Always thought that gizmo was cool, but I've yet to ever see one for sale. Still, you could build one like it as this fellow did:
















Here is the original article: http://bbs.homeshopmachinist.net/showthread.php?p=244606&posted=1

Cheers,

BW


----------



## tattoomike68 (Feb 18, 2008)

Thats the way to do it BW. I hate fooling with a tailstock thats dialed in.


----------



## Don Huseman (Feb 18, 2008)

If you could put one in the tailstock and one in the head stock spindle to machine a crank shaft. This would seem a lot better than drilling center holes of set? You would have to make a dog to drive it.


----------



## Rog02 (Feb 19, 2008)

Bob:

Thanks for that link!

Since I haven't got any 0 MT centers for my little Craftsman, that is tops on the list for production. I have read the "Ball Center" threads but the post from one of the responders about using an automotive pushrod for his ball centers gave me an idea of how I can turn my tapers on the Craftsman without having any 60* centers. :

Just want to be able to say I used the machine to make the parts for the machine. ;D


----------



## BobWarfield (Feb 19, 2008)

Rog, being the lazy cuss I am I thought I'd mention CDCO and others will sell you the 0 MT shank to be used as you see fit for $5:

http://www.cdcotools.com/index.php

I've bought 2's and 3's from them to mount keyless chucks and found them to be excellent.

I think you can use the excuse, "How could I make a taper before I had built my taper attachment?"

The rest I leave to your ingenuity!

Cheers,

BW


----------



## mklotz (Feb 19, 2008)

As soon as I got my boring head, I looked at it and said, "That's not only a boring head but also 98% of an offsetable tailstock center."

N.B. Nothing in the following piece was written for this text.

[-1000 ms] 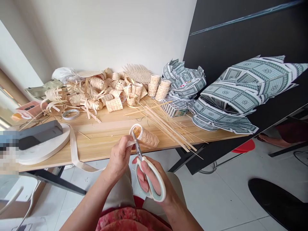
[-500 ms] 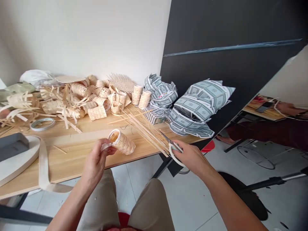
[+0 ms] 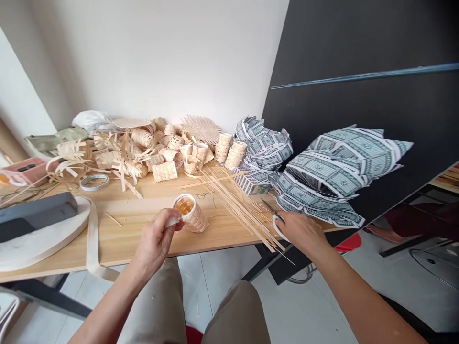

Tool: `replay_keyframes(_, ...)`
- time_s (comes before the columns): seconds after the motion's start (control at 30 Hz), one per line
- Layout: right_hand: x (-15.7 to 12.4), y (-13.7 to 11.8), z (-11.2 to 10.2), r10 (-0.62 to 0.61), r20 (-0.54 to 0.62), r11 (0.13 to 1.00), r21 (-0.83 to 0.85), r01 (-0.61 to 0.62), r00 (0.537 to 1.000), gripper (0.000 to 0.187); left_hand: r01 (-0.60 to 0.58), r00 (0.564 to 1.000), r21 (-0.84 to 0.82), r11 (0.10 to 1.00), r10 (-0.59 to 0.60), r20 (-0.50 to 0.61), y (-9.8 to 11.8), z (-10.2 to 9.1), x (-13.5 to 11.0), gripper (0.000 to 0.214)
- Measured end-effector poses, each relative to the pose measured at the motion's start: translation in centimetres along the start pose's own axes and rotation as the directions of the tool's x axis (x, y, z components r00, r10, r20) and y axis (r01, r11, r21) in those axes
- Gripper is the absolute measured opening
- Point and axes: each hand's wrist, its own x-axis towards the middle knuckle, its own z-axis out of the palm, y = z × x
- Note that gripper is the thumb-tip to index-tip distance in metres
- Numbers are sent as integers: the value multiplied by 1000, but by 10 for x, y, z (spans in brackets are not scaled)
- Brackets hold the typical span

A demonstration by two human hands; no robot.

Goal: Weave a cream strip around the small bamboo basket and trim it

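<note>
My left hand [image 3: 158, 239] is closed in a pinch on the end of a white strip [image 3: 173, 221] at the rim of a small woven cup [image 3: 196, 219]. The cup leans on the table near its front edge, mouth tilted toward my left hand, with a white band round the rim and an amber-looking inside. At the right, my right hand [image 3: 304, 232] is closed on a pair of scissors [image 3: 280, 228] with pale handles, its dark blades pointing up and left over the table's edge area. Long thin wooden strips [image 3: 244, 210] lie between the two hands.
Woven cups and loose strips [image 3: 143, 143] are heaped along the wall. A tape roll [image 3: 94, 182] lies before them. A wide coil of pale band [image 3: 89, 239] and a grey box [image 3: 39, 215] are at left. Folded-card structures [image 3: 322, 167] stand at right against a black panel [image 3: 358, 38].
The view has swung left, so the table things sit farther right. The cup stands more upright than before. Both hands keep their holds on the strip and scissors.
</note>
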Motion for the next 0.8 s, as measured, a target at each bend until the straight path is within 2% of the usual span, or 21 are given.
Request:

Made an MT3 arbor threaded the same as the boring head and never looked back.


----------



## Ryan (Jun 23, 2009)

I have this model milling machine: http://www.china-dy.com/eproduct5.htm, actually a combined lathe/mil. I have built a separate stand for the mill, buying a compound table too so I don't need to change between lathe toolpost and a total constantly.

I am in the process searching for milling tools, Mostly from ebay. Currently on my list of already purchased:
cheap HSS endmill set
cheap HSS ballnose set
indexable 12mm carbide insert endmil
40mm indexable face mill 
collet chuck/collet set
dial & dial test indicator
sine vice

Still on my list to purchase
- parallels set
- milling vice for everyday use
-  height gauge
 - granite surface plate

A couple of questions about additional tools, I want to get a metric dovetail mill: roughly which size under 16mm would anyone recommend, and 45degree or 60deg?

What size corner rounding/fillet mill Would you recommend?
http://www.mr-tools.co.uk/catalogue/43.php not quite sure I understand how to work out the radius of these, perhaps 12mm dia. & 6mm give you a 6mm radius. I generally like 5mm fillets to round off outside edges, in my designs

supposedly my machine recommends maximum endmill/slotting size of 12mm.. Should I not go above that with harder metals, I think 16mm would be the largest size for deeper cut I would want to use. 

any other tools I may find helpful... counterbores/sink etc. not sure if I need to use coolant, I was just going to use a cheap garden sprayer with coolant.

Ryan


----------



## golfpin (Aug 30, 2014)

Very Newby here, plaese help don,t know how to search "downloads" for info adapting  4 jaw to tail stock for taper turning.
Thanks Golfpin


----------